TASK PROMPT: Write out, word for word, every line in the data below from the one containing "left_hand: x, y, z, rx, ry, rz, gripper" to the one containing "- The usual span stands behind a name", both of them included.

SUPPLIED INFORMATION:

--------------------

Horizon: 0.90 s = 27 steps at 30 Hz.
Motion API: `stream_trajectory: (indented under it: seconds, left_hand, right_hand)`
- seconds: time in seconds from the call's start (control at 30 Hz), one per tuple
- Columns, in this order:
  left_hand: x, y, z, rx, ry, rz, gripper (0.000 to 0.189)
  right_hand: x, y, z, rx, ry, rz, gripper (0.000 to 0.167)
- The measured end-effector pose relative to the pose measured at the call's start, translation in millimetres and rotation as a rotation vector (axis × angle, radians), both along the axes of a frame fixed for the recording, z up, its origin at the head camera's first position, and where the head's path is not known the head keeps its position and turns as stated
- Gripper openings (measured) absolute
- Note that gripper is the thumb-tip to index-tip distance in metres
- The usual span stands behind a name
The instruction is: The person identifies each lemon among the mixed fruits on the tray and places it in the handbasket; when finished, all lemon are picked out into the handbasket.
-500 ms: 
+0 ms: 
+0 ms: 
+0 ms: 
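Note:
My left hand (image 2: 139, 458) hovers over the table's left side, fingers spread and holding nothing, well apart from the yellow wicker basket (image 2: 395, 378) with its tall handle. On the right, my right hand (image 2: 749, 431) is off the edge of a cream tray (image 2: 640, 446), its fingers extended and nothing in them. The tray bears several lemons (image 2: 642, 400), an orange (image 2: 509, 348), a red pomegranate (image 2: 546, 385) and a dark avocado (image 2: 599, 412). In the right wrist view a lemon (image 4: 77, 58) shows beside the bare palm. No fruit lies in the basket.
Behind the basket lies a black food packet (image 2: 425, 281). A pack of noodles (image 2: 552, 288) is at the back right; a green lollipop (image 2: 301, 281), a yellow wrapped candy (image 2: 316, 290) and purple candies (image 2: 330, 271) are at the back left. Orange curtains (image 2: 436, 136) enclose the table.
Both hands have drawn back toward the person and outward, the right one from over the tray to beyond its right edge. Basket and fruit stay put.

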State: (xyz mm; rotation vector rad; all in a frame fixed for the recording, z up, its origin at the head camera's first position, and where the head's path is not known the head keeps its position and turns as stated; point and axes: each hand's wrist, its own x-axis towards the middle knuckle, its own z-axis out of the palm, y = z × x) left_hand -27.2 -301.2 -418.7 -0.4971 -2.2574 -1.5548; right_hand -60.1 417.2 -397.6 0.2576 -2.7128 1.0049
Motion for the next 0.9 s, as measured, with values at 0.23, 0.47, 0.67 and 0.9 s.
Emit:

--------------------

ANSWER TO THIS TASK:
  left_hand: x, y, z, rx, ry, rz, gripper (0.000 to 0.189)
  right_hand: x, y, z, rx, ry, rz, gripper (0.000 to 0.167)
- The measured end-effector pose relative to the pose measured at the call's start, translation in millimetres and rotation as a rotation vector (axis × angle, radians), both along the axes of a frame fixed for the recording, z up, its origin at the head camera's first position, and where the head's path is not known the head keeps its position and turns as stated
- Gripper openings (measured) absolute
- Note that gripper is the thumb-tip to index-tip distance in metres
- The usual span stands behind a name

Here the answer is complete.